Les Etats africains et leurs partenaires du Nord organisent depuis des décades, des sommets pour débattre de la problématique du développement. Ce genre de cénacles a été longtemps l’apanage de la France et ses ex-colonies. Le plus célèbre, celui de la Baule, a tenté d’imposer aux partenaires africains, la démocratie comme modèle de gouvernance. Hélas ! Ces sommets regroupant, autour d’un président (américain, européen, asiatique) « at home », des dizaines de chefs d’Etat africains se font légion et réguliers. Ils visent, dit-on, à renforcer la coopération tous azimuts entre le pays organisateur et ses hôtes africains.
La Corée du Sud vient de s’offrir le sien les 4 et 5 juin 2024, à Séoul pour, naturellement, renforcer ses liens politiques, économiques et culturels avec un continent à (1,4 milliards de têtes, d’un marché de taille et un PIB global de 3 400 milliards de dollars), n’entretenant pas de relations avec « le Pays du matin tranquille ». Il s’agit donc d’insuffler du dynamisme à la coopération entre un continent aux immenses potentialités notamment minières et un champion de la technologie. De belles perspectives pour les participants.
A l’ouverture du somment, présentes : 48 délégations africaines sur 54 invitées, le Président sud-coréen, Yoon Suk Yeol, a annoncé que son pays est prêt à injecter en Afrique plusieurs milliards de dollars. Mais, il ne faut pas se leurrer et crier tôt victoire. Il y a loin de la coupe aux lèvres. Les sommets Amérique–Afrique, France – Afrique, Russie- Afrique, Turquie–Afrique, Chine–Afrique, etc. n’ont pas encore éliminé ni la pauvreté en Afrique encore moins les inégalités entre les peuples. Le format même de ces sommets et leur animation laissent perplexe, dubitatif plus d’un observateur. La quasi-totalité des Etats de tout un continent (l’Afrique), se mobilisent autour du chef d’Etat d’un pays d’un autre continent au motif de renforcer la coopération bilatérale et multidimensionnelle entre Etats parties ! Le déplacement massif des dirigeants africains chez l’autre qu’il soit américain, européen ou asiatique, témoigne déjà d’un rapport de force déséquilibrée défavorable aux représentants de l’Afrique qui ne peuvent alors que difficilement toiser leur hôte et lui arracher, comme ils prétendent, un partenariat gagnant-gagnant. « La main qui donne est toujours au-dessus de celle qui reçoit », dit-on avec beaucoup de sagacité, de sagesse.

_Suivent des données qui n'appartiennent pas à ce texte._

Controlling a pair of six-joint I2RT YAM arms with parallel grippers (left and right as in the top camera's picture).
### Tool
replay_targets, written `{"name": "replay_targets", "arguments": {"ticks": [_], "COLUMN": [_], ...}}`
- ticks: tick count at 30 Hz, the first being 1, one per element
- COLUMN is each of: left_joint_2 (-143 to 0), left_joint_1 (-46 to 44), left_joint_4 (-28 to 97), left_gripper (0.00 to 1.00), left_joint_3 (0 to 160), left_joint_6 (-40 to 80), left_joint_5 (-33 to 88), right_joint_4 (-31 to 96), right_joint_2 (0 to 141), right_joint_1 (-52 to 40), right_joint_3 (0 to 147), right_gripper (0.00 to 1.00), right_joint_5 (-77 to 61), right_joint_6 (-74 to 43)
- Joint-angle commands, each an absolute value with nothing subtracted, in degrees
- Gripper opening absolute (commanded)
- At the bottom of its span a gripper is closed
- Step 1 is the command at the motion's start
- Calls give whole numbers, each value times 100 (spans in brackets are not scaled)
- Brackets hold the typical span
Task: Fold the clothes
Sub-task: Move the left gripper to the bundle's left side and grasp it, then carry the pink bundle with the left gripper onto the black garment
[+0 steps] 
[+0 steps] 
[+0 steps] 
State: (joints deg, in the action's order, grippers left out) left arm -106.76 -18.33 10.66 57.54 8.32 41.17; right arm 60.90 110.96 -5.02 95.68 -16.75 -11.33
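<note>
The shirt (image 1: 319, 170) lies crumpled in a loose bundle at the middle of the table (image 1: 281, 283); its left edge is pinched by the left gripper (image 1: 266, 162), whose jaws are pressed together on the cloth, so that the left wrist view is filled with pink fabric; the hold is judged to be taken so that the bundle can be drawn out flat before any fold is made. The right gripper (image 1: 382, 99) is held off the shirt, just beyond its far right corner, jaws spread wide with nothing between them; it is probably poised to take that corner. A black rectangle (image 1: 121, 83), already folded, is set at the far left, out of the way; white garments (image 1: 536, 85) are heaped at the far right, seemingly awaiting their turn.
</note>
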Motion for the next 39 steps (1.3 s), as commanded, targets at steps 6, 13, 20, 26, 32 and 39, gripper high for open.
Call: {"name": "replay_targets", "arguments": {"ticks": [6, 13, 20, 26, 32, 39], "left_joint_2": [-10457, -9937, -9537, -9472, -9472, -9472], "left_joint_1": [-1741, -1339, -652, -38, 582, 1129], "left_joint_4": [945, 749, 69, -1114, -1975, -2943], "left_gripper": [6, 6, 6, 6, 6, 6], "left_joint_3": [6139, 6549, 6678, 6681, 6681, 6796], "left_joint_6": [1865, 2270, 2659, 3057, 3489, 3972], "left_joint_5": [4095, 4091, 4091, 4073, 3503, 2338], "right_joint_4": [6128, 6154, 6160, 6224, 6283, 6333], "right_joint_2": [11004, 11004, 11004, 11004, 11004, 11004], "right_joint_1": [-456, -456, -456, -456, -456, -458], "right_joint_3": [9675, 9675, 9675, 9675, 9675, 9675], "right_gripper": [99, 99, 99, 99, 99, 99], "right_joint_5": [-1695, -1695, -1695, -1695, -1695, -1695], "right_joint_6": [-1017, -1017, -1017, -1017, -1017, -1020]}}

Force est d’admettre cette réalité, même si on ne s’exprime pas avec la même délicatesse et le verbe revêche, le capitaine Ibrahim Traoré du Burkina Faso a accusé, lors du sommet Russe-Afrique, ses prédécesseurs et aînés, d’avoir tout le temps tendu la sébile aux grands de ce monde, en quête du mieux-être de leurs populations. Propos retoqués par un Macky Sall aux affaires, avec promptitude et vigueur. Il faut laisser à la jeunesse son impétuosité, sa hargne, son goût du coup de Jarnac. On peut apporter quelque correction élégante à ces sommets en les élaguant des aspects ubuesques qui n’honorent pas nos Almamys, Sultans et autres Rois des terres équatoriales. Par exemple, les nôtres pourraient s’accorder pour désigner parmi eux, l’hôte de chaque sommet. Ils le mandateraient d’organiser en synergie avec le pays industrialisé, désireux de redynamiser sa coopération avec l’Afrique, les travaux du sommet, qui se tiendrait alors, bien entendu, dans le pays mandataire. Une solution autrement simple et accommodante serait d’organiser ce genre de sommet au siège de l’Union Africaine à Addis-Abeba, avec la participation des instances communautaires et du pays qui souhaite renforcer sa coopération avec l’Afrique. Cela amoindrirait la connotation impérialiste que véhiculent ces sommets pourtant utiles à l’émergence et développement durable des Etats africains. Il convient donc d’identifier et d’explorer les pistes menant à plus d’efficacité de tels sommets.